# EXERCISE GOAL
Return the listing verbatim, images left out.

━━━━━━━━━━━━━━━━━━━━

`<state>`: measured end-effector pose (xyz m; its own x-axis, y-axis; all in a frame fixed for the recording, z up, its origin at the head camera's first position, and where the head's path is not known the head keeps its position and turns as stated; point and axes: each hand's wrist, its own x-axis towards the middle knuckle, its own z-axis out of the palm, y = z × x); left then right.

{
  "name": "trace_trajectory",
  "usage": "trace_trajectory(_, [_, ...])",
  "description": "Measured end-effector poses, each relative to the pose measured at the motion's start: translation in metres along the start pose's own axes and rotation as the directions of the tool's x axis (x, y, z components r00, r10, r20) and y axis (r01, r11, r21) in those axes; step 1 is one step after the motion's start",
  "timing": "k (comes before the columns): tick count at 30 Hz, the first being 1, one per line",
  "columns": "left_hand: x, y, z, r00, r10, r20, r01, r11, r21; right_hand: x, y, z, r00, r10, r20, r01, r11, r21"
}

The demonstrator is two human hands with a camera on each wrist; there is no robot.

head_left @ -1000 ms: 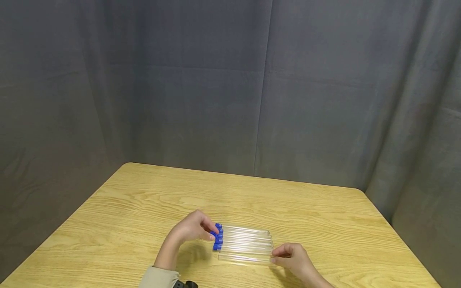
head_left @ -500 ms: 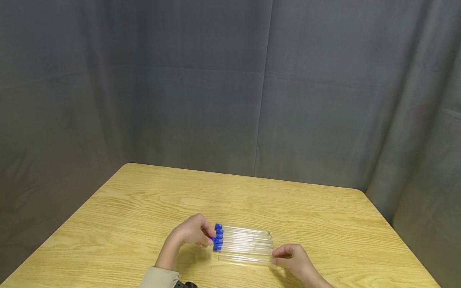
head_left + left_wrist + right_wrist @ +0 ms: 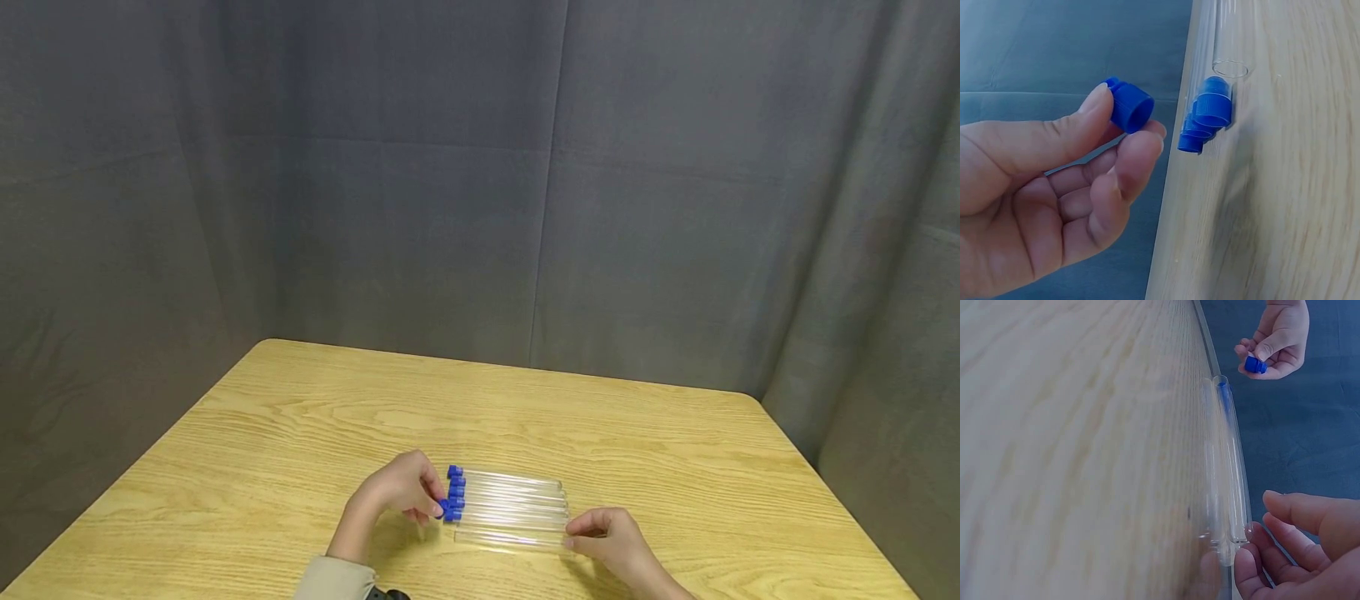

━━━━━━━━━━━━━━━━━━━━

# SOLUTION
`<state>`: measured end-effector pose (xyz m; its own x-axis, y-axis; all in a frame fixed for the recording, z up, its origin at the head camera's first position, and where the head's path is not known the head keeps its position and turns as stated; point and axes: each hand's wrist, its own x-axis towards the middle knuckle, its own z-axis out of the palm, y = z × x); left then right.

{
  "name": "trace_trajectory",
  "usage": "trace_trajectory(_, [_, ...])",
  "description": "Measured end-effector poses, each relative to the pose measured at the motion's start: translation in metres along the start pose's own axes and rotation as the directions of the tool's x axis (x, y, z components r00, r10, r20) and y axis (r01, r11, r21) in those axes; step 1 is one step after the motion's start",
  "timing": "k (comes before the columns): tick count at 30 Hz, the first being 1, one per line",
  "columns": "left_hand: x, y, z, r00, r10, r20, r01, r11, r21; right_hand: x, y, z, r00, r10, r20, r01, r11, r21"
}

The demonstrator is two human hands with a camera on each wrist; there is no robot.

head_left @ -1000 ms: 
head_left @ -500 ms: 
head_left + left_wrist + right_wrist @ +0 ms: 

Work on this exercise is finished, so nothing remains.